Among the 64 countries with room supply of more than 50,000 rooms, Jamaica, Israel, Cyprus, Switzerland, and Singapore were the top five performers
Global hospitality industry data aggregator and analyst firm STR Data says that its global bubble chart update for 2022 shows resilient performance and plenty of momentum to face a challenging 2023 ahead. It says that almost half of the STR-defined markets around the world fully recovered revenue per available room (RevPAR) to 2019 levels.
The company highlights that among the 64 countries with room supply of more than 50,000 rooms, Jamaica, Israel, Cyprus, Switzerland, and Singapore were the top five performers on an absolute RevPAR basis in 2022. In most regions, performance was driven more by hotel prices while occupancy lagged pre-pandemic levels. Israel led all countries with an average daily rate (ADR) of more than USD 300.
STR says that on the downside, each of the bottom five RevPAR countries were in Asia, due to lengthy pandemic restrictions. These countries were China, Vietnam, Cambodia, Malaysia, and Indonesia.
In terms of performance versus the pre-pandemic period of 2019, 28 of the 64 countries with supply above 50,000 rooms recorded growth in RevPAR. Only three of those countries recorded improvements in occupancy, however, as gains were driven primarily by ADR. A total of 48 countries recorded growth in that measurement, namely Egypt highlighted by the United Nations Climate Change Conference (COP27) and Qatar with the FIFA World Cup. While events drive significant ADR growth in select periods, inflation and unstable currency also drove ADR up in countries like Egypt and Turkey, says STR. The UAE and Bahamas also register good growth in their performance against 2019.

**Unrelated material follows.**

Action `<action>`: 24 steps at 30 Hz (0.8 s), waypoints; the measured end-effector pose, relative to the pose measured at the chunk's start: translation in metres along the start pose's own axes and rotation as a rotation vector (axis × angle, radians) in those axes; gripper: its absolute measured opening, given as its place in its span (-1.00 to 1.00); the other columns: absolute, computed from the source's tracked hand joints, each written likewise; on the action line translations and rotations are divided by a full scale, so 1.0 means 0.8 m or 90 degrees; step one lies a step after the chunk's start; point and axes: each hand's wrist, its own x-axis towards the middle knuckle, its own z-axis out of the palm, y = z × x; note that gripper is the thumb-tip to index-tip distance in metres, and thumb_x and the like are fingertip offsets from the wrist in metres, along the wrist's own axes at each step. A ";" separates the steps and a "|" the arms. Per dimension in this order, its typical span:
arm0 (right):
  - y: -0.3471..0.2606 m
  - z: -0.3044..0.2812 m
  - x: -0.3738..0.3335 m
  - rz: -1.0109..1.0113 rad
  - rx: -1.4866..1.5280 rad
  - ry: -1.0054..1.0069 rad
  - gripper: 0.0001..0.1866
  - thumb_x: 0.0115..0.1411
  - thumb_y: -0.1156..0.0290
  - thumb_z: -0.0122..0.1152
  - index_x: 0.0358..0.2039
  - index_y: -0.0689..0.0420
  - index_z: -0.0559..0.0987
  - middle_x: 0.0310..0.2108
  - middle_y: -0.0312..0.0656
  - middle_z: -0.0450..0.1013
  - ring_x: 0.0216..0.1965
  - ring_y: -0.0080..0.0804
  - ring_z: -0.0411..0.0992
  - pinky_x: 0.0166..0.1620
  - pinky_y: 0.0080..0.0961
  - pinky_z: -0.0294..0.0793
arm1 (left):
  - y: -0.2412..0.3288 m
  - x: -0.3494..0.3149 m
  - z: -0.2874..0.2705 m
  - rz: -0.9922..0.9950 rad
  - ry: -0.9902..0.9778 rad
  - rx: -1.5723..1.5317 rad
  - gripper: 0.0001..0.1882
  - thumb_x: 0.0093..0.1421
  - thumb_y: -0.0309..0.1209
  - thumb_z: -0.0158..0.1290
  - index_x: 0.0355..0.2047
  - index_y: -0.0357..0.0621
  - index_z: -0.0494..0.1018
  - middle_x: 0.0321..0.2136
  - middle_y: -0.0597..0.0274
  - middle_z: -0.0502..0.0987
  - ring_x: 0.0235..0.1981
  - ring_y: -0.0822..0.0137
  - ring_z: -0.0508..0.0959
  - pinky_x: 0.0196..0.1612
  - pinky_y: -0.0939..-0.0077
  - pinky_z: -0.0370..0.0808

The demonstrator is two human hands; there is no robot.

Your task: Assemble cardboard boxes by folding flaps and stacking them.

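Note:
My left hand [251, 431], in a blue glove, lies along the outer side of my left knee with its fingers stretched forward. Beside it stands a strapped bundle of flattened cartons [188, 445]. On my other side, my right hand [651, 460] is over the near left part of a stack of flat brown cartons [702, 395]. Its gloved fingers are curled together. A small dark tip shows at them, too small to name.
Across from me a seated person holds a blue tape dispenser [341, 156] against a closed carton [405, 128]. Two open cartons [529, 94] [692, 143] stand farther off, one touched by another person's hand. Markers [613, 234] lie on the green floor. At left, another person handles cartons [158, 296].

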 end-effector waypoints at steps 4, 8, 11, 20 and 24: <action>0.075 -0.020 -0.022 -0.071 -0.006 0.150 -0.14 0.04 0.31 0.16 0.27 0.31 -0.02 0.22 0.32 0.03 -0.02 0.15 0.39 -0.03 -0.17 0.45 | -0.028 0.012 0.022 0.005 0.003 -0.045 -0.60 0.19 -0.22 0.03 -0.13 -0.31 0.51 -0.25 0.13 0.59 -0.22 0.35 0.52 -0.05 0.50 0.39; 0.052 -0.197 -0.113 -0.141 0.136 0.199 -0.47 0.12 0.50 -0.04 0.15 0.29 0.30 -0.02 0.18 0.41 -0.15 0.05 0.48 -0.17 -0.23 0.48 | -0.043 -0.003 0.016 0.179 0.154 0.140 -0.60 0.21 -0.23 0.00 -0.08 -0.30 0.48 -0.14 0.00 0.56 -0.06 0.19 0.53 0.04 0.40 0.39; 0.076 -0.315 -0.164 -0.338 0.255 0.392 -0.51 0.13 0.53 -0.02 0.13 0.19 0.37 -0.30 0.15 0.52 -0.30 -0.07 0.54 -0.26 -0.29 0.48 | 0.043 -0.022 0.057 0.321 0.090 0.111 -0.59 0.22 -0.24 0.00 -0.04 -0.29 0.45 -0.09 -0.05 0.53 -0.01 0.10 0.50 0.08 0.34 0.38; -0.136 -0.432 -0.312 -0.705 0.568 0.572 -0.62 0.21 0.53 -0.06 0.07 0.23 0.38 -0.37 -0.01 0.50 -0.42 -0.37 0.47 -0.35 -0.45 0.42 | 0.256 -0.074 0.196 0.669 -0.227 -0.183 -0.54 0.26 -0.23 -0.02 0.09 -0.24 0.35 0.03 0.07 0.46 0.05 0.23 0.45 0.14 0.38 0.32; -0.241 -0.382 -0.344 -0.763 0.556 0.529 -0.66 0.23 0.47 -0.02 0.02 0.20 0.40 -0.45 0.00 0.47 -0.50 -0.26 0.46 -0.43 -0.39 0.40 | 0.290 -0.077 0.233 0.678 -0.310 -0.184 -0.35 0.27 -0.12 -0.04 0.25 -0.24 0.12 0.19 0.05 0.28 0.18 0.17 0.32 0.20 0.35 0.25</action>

STR says that on the downside, each of the bottom five RevPAR countries were in Asia, due to lengthy pandemic restrictions
At a market-level, 167 of 351 markets with supply of more than 15,000 rooms surpassed their 2019 RevPAR comparable. Red Sea Resorts, Qatar, Turkish Riviera, Italy Central and Northern Territory (Australia) were amongst the top 5 performing markets in terms of RevPAR. Again, RevPAR growth in these markets was mostly a result of incremental gains in ADR. Red Sea Resorts, which directly benefited from hosting COP27 in November, saw its ADR grow by almost 250 pc versus 2019, says STR.
The company’s analysis highlights that most of the performance growth also came later in 2022. In the first half of the year, less than one third of hotels reported their RevPAR recovered versus 2019 whereas in the second half of the year, close to two-third of the world’s market had reached that point.
The pace of recovery was mostly dragged down by Asia Pacific performance as the region saw a significant drop in both occupancy and ADR. Macau, Central and North Vietnam, Beijing, Kyoto and Philippines Provincial were among the bottom performers in RevPAR. Those markets were heavily affected by the lack of outbound Chinese tourists, especially Macau, which saw its ADR fall by more than 50 pc and its occupancy down 70 pc.
But going ahead, the future is definitely brighter says STR, adding that the good news for Asia Pacific in 2023 is that China has removed its COVID restrictions, and surrounding markets could reasonably expect the return of Chinese travellers. We would expect to see some signs of the resurgence of Chinese travellers during the next version of our bubble chart update.